We are currently developing a web application that handles huge amounts of archive data which lies in a database table. A data row in the table consists of one unique row ID, two IDs that identify a machine and a datapoint, a value and a timestamp. Each machine sends its data to this table whenever a value change exceeds a given threshold. The table usually contains millions to hundred of million entries.
For visualization purposes, I created a stored procedure that takes the two IDs needed to identify a machine and a datapoint, and also a start and end datetime. Then it aggregates the values between start and end into chunks of variable length (typically 15 minutes, 1 hour, 7 days etc.) and returns the average, min and max values for each chunk within the given time interval.
That method works, but it takes a lot of time, even with a lot of DB optimizations and indexes. So on the frontend chart page it takes about 10 to 60 seconds to display the data for the selected range and machine, which is too much I think.

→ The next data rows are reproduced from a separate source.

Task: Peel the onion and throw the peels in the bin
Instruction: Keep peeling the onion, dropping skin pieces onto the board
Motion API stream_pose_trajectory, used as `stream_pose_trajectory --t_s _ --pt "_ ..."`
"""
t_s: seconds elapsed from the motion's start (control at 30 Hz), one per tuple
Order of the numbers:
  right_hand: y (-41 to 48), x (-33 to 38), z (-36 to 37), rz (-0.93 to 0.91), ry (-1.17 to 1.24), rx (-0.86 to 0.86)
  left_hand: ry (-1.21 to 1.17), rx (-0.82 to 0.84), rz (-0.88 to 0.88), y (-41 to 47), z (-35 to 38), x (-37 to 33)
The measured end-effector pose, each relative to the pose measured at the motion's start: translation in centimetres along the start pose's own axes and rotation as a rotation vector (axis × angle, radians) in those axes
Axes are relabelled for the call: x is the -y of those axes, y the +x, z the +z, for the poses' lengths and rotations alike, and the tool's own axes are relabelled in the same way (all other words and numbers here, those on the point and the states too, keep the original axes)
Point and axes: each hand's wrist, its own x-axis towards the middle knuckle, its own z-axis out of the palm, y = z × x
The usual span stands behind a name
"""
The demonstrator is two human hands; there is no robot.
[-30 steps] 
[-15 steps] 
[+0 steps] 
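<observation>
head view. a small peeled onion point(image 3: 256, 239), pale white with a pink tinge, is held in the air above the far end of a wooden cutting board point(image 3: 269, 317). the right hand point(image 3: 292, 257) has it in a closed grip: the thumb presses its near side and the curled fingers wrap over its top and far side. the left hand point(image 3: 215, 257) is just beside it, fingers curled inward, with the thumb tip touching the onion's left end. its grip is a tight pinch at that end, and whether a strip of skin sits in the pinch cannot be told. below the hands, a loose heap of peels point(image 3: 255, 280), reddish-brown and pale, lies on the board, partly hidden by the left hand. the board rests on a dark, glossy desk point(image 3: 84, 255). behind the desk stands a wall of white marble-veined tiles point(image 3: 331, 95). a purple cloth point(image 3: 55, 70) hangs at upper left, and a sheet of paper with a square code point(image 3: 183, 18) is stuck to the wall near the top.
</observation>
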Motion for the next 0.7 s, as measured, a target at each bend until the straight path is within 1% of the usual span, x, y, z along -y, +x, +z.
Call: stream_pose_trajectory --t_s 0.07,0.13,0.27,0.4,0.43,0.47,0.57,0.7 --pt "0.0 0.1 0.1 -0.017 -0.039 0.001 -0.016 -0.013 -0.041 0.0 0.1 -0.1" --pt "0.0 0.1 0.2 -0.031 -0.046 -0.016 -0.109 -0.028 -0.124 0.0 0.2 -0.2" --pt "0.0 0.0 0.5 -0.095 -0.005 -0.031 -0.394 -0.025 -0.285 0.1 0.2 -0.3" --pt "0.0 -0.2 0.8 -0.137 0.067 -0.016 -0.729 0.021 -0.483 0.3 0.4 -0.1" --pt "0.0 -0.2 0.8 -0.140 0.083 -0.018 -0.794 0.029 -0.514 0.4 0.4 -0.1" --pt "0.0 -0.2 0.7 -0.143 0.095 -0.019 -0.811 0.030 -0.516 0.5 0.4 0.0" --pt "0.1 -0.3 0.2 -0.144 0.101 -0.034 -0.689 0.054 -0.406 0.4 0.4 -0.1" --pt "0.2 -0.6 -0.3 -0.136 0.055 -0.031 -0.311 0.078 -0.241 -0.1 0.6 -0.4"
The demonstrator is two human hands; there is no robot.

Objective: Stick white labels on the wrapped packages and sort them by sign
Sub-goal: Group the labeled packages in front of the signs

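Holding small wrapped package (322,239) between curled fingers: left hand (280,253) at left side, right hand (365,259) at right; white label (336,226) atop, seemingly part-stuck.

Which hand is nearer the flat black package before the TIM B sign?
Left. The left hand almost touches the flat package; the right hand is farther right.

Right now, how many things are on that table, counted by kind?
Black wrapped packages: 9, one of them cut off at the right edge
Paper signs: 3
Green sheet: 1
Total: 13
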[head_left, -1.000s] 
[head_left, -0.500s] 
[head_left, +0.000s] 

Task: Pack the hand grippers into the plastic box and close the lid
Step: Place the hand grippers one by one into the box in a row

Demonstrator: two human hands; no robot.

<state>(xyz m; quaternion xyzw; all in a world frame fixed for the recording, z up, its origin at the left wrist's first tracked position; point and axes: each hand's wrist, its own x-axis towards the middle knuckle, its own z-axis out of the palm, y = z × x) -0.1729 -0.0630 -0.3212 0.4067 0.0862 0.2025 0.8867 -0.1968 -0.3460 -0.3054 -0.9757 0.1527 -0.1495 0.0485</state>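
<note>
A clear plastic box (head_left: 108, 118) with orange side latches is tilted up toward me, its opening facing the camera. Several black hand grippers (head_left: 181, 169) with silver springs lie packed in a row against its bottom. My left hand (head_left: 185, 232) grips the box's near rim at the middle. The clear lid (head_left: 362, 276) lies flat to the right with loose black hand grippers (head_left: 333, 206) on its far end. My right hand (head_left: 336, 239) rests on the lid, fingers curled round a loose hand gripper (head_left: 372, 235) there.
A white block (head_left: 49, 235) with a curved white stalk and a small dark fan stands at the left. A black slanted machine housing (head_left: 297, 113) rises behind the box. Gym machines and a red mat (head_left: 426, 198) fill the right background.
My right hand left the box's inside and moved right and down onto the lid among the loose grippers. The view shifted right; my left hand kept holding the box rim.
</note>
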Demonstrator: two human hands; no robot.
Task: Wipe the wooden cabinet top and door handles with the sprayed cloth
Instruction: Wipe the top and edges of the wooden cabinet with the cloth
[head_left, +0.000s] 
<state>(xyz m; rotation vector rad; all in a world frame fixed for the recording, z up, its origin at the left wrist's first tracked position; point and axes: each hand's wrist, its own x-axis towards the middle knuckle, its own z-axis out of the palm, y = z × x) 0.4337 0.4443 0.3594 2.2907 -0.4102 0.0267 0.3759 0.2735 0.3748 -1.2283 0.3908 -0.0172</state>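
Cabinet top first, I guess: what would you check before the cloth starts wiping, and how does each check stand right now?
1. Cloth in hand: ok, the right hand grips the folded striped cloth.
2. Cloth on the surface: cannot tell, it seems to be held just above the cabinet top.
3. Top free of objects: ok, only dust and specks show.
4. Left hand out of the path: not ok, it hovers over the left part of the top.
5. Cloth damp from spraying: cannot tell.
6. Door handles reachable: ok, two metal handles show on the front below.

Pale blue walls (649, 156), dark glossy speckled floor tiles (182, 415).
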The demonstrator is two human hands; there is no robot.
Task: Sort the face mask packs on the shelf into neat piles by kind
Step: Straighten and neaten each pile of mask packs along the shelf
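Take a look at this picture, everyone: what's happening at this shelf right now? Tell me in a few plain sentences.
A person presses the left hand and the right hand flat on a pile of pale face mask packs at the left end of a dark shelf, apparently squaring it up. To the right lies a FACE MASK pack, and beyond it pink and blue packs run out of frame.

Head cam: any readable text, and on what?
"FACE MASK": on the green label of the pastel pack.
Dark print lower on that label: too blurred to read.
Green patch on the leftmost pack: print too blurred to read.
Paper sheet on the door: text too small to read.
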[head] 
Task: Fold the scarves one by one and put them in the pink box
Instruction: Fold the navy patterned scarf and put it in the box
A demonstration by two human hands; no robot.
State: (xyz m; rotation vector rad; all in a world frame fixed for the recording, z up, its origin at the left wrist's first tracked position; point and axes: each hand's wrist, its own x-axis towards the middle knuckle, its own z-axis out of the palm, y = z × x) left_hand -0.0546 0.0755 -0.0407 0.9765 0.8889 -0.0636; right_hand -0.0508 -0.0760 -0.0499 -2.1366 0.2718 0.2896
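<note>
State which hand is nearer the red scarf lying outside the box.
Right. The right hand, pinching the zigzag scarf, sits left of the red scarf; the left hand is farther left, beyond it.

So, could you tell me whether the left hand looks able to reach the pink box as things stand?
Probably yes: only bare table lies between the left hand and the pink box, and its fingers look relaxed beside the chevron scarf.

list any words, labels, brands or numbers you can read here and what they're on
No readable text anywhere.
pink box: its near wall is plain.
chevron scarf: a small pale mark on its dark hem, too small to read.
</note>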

So I started thinking about creating a new table that contains pre-aggregated data for each machine for each "chunk". In order to achieve that, the aggregation procedure would have to be called automatically every [chunksize]
minutes/hours/days for every machine. Coarser chunks could then easily created from the finer chunks, etc. As far as I can see, this would dramatically speed up the whole thing.
The question is: what is the best way to implement a periodic aggregation? Is there a way to make the database do the job on its own? Or do I have to implement a timer-based solution within the ASP.NET MVC web application? The latter would require the web app to always run, which is probably not the best way as it may be down for various reasons. Another option would be an independant application or service that takes care of this task. Are there any other ways I did not think of? How would you approach this issue?
In our system we have one table with original raw data. This raw data is summarized into hourly, daily and weekly intervals (sum, min, max of raw values for each interval).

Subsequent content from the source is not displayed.